K&R exercises sometime are wierd, or maybe not?

I'm working on my c skills to better undestand the Hmh stream. I'm doing math(with khan academy) and c (with the famous K&R book).

Sometimes I really don't get the questions in the exercises(not the actual solution but just the meaning of what is expected me to do!) anyway I managed to get to the 4.4 exercise doing all of them with minor struggles but sometimes overdoing things a bit...

The exercise is about a polish reverse calculator and the given code is this one:

http://pastebin.com/DNxHxcG2

It's not really the given code I added the % operator and negative numbers implementation(that was the previous exercise and that one made perfectly sense), now the next one is asking:

Add commands to print the top element of the stack without popping, to duplicate it, and to swap the top two elements. Add a command to clear the stack.

The stack is just the "val" array, and for what I can undestand it gets cleared every line of input since every time a value gets popped the index decrese, so basically every new line the new values are pushed always from the beginning of what they call "stack"(the val array). So the old values are overwritten.
I don't get it.
Really!
I find myself tempted to not pop the values but just read them so that the "stack" can grow then I can operate on previous stored data, but I know the exercise is probably just asking me to do operations on just the single line of input.

Sorry for my bad english!

I'm not looking for a solution just wondering if it's me or it's the textbook a bit weird sometimes!




Edited by rizoma on
Yes that book can definitely be weird. I read that book and think it's a good but fairly advanced. I really liked "C Programming: A Modern Approach" by K.N. King when I was first learning C, and I didn't find a single example weird :)
rizoma
The stack is just the "val" array, and for what I can undestand it gets cleared every line of input since every time a value gets popped the index decrese, so basically every new line the new values are pushed always from the beginning of what they call "stack"(the val array). So the old values are overwritten.

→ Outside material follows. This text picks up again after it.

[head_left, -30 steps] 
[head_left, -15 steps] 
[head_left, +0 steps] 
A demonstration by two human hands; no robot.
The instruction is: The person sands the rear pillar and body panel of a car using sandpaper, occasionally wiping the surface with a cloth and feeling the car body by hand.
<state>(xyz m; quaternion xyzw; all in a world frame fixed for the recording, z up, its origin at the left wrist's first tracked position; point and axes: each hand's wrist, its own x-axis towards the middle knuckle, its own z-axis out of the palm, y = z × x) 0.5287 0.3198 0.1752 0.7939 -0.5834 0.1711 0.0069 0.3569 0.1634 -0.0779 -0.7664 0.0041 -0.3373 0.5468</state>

That's not correct. Only the top element of the stack is popped once the line ends. The rest of the stack contents below it are still there.

For example, if you input:
1
1 2 3 4 5 +[enter]

the output is 9, and the stack array contains [1, 2, 3].
Sizik
Only the top element of the stack is popped once the line ends. The rest of the stack contents below it are still there.

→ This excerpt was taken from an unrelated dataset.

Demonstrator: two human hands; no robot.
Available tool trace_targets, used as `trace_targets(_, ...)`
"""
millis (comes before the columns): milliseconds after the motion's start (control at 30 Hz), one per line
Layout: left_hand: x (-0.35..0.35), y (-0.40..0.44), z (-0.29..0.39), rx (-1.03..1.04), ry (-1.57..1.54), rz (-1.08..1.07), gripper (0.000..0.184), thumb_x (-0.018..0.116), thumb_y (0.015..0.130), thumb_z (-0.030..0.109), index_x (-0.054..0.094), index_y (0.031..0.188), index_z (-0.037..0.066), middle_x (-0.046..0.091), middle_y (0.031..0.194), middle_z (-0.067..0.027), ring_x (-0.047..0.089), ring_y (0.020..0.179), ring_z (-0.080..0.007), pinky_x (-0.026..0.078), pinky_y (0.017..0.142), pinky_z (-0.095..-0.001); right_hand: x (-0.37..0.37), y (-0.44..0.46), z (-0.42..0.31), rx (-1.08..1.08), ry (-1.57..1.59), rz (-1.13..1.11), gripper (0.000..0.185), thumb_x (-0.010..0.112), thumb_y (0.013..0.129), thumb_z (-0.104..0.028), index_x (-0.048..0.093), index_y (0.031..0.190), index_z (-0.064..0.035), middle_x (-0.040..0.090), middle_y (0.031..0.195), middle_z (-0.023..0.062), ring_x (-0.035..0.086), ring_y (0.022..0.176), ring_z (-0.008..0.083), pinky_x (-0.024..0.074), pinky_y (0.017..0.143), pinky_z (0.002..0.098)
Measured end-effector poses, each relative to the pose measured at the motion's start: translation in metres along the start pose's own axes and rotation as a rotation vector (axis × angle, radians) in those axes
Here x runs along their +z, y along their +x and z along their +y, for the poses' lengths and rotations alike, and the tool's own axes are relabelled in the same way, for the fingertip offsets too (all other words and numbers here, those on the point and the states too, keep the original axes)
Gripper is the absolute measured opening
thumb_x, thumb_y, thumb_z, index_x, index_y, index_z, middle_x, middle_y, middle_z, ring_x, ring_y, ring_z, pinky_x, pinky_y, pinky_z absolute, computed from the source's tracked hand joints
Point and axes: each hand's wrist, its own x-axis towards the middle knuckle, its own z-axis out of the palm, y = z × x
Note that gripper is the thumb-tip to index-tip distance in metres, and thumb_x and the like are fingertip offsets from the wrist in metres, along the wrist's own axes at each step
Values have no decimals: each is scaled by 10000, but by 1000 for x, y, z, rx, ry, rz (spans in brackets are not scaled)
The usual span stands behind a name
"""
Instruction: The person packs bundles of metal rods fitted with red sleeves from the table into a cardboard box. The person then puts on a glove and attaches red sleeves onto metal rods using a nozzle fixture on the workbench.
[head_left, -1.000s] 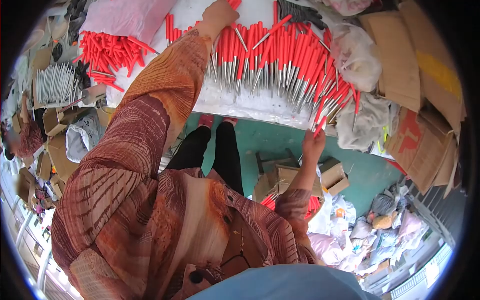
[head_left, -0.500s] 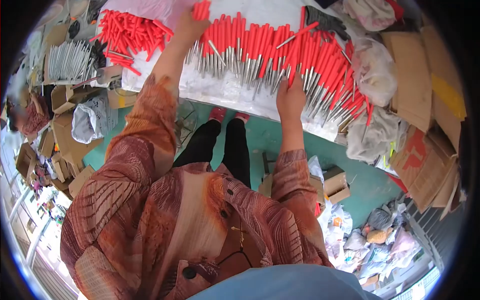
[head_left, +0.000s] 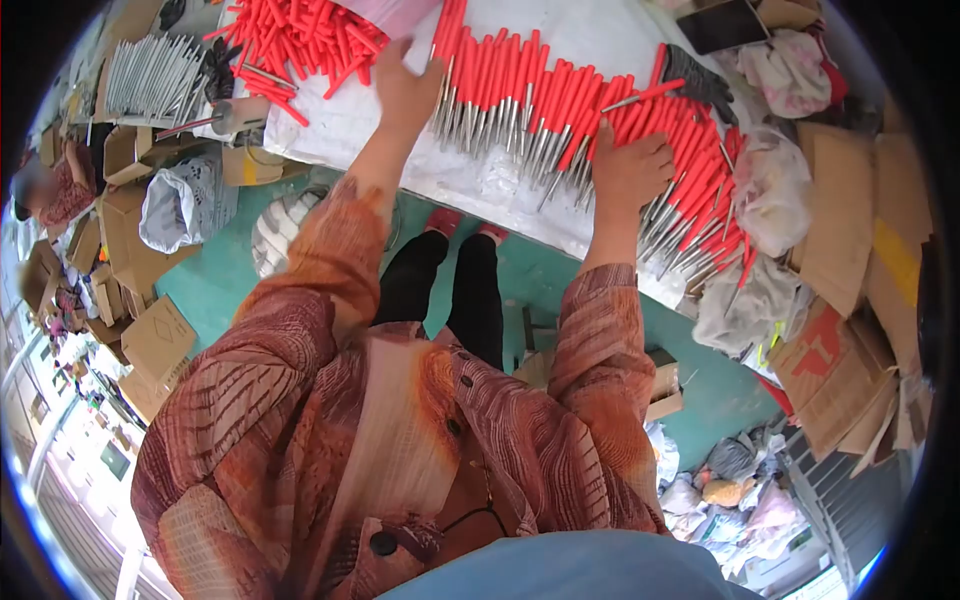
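A long row of metal rods with red sleeves (head_left: pixel 560 100) lies side by side across the white-covered table (head_left: pixel 340 135). My left hand (head_left: pixel 405 98) is at the row's left end, thumb and fingers apart, with nothing visible between them. Beyond it is a heap of loose red sleeves (head_left: pixel 310 40), partly under a pink sheet (head_left: pixel 395 15). My right hand (head_left: pixel 632 172) rests over the right half of the row, fingers spread on the rods. One red-sleeved rod (head_left: pixel 645 95) lies crosswise on top, near a dark glove (head_left: pixel 700 85).
Bare metal rods (head_left: pixel 155 78) are stacked at the far left. Plastic bags (head_left: pixel 772 190) and cardboard (head_left: pixel 840 220) crowd the right end. Open boxes (head_left: pixel 125 235) and a white sack (head_left: pixel 180 215) stand left on the green floor (head_left: pixel 480 290). Another person (head_left: pixel 65 185) is at far left.
My left hand has let go of the red sleeves it held and come down slightly. My right hand has opened from its grip on a red-sleeved rod and spread over the row.
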Motion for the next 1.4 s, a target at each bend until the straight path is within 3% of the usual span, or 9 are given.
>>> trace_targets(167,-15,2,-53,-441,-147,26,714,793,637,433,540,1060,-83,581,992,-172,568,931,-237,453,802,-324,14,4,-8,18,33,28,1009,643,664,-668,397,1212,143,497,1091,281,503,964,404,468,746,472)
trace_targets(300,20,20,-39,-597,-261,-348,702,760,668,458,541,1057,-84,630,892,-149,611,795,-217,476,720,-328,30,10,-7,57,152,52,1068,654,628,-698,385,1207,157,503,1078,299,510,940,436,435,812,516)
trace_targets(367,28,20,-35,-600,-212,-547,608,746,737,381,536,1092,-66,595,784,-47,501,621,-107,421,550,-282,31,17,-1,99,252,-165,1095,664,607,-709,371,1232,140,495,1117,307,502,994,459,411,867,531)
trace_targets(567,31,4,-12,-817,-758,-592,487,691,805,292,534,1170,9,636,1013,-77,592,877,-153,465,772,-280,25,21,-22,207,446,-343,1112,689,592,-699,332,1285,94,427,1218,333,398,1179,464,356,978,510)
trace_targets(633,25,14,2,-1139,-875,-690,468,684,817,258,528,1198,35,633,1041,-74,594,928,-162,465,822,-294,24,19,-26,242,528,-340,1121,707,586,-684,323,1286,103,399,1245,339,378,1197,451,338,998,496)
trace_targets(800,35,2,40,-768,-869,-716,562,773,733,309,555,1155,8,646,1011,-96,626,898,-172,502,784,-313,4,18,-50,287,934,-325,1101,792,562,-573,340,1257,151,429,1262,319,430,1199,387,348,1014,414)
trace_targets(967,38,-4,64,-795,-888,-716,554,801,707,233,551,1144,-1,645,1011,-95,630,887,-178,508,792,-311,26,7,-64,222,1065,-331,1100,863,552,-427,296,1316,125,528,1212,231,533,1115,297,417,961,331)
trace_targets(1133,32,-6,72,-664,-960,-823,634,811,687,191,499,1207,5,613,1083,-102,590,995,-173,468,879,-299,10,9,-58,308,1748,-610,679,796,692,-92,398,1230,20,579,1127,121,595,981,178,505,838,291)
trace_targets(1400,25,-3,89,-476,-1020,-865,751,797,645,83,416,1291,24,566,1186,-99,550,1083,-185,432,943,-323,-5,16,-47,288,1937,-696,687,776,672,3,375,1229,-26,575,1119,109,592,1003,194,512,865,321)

True, I was thinking only about binary operations, you are totally right.
Thanks!
Now the exercise make little more sense. Even if I don't see the the pratical purpose...
Maybe I should surrender to the fact that sometimes the goal is just Learning the c Language!

Edited by rizoma on
Randy Gaul
Yes that book can definitely be weird. I read that book and think it's a good but fairly advanced. I really liked "C Programming: A Modern Approach" by K.N. King when I was first learning C, and I didn't find a single example weird :)


I will check it, thanks!
rizoma
Now the exercise make little more sense. Even if I don't see the the pratical purpose...
Maybe I should surrender to the fact that sometimes the goal is just Learning the c Language!

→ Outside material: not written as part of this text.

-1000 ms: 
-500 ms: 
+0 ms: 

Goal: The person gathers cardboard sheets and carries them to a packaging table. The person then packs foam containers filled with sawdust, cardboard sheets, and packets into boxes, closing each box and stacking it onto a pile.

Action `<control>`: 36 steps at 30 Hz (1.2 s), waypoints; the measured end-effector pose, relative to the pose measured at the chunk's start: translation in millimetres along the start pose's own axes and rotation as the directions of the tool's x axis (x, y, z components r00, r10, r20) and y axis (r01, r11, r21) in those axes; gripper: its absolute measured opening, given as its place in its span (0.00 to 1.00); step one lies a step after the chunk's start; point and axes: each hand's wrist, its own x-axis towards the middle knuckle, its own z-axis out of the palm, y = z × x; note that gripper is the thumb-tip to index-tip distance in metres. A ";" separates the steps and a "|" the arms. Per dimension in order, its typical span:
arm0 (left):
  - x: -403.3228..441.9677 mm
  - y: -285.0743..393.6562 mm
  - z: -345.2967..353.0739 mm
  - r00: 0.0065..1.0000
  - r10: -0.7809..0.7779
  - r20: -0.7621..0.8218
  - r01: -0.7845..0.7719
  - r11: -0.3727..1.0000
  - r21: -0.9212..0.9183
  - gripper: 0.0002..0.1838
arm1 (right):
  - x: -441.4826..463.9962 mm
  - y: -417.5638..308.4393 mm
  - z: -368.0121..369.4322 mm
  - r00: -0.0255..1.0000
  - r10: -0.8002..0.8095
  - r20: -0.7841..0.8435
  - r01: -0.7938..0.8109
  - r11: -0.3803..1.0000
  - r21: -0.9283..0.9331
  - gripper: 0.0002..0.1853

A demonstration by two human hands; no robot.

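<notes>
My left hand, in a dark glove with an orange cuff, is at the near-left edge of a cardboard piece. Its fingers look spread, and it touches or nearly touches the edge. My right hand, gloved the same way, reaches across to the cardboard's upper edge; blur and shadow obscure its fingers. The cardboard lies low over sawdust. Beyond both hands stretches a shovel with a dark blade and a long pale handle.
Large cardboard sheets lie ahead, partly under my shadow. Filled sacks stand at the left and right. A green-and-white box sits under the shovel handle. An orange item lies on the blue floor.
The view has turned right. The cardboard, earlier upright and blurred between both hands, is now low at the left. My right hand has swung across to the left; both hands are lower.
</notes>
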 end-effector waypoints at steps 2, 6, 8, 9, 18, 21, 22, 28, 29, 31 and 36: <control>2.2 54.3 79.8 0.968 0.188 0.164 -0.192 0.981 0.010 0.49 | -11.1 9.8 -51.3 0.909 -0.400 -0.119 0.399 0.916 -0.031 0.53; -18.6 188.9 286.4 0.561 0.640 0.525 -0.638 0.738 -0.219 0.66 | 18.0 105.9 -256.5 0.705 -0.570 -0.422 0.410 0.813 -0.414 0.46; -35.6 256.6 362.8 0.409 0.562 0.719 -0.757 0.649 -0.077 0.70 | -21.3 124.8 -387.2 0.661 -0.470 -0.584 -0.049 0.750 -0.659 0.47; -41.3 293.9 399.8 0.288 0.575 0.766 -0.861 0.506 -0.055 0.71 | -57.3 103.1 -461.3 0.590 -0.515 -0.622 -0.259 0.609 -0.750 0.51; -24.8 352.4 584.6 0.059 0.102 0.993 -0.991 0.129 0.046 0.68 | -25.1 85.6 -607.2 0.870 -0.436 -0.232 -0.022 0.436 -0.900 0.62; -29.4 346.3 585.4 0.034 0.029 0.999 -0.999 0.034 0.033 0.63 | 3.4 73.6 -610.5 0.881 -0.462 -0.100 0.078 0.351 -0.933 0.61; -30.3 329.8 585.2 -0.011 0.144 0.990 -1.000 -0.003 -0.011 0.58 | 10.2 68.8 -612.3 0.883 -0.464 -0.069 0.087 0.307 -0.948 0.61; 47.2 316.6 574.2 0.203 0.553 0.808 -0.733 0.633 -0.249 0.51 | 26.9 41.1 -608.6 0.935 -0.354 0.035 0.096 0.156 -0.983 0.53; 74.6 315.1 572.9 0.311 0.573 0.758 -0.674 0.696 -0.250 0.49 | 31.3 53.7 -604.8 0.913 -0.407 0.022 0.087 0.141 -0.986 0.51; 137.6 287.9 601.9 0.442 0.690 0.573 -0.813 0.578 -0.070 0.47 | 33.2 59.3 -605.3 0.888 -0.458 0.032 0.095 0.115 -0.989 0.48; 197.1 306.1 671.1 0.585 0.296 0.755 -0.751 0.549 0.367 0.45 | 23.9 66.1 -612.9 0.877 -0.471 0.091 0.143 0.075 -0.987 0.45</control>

The point of the exercise (I assume, at least -- I didn't write it) is to look at the API versus implementation.

You have two different ways of implementing those operations. Directly, using knowledge of the implementation, and indirectly by composing API operations. For example, "print top without popping" could be implemented directly as:
1
2
double top_val = val[sp - 1];
printf("%f", top_val);

Or indirectly as:
1
2
3
double top_val = pop();
printf("%f", top_val);
push(top_val);

Note that this version neither knows nor cares that the stack is implemented as an array. It also handles the boundary conditions properly, without any extra effort, whereas the direct implementation above does not.

The example here is trivial, so why you'd care about this tradeoff may not be entirely clear, but it is a decision that comes up often.
btaylor2401

The example here is trivial, so why you'd care about this tradeoff may not be entirely clear, but it is a decision that comes up often.

Yes, I think I should look at those exercises taking into account coding exploration first, then the effective pratical use of the resulting code.

Anyway thanks guys, all the comments are really valuable, sometime I really need some external input.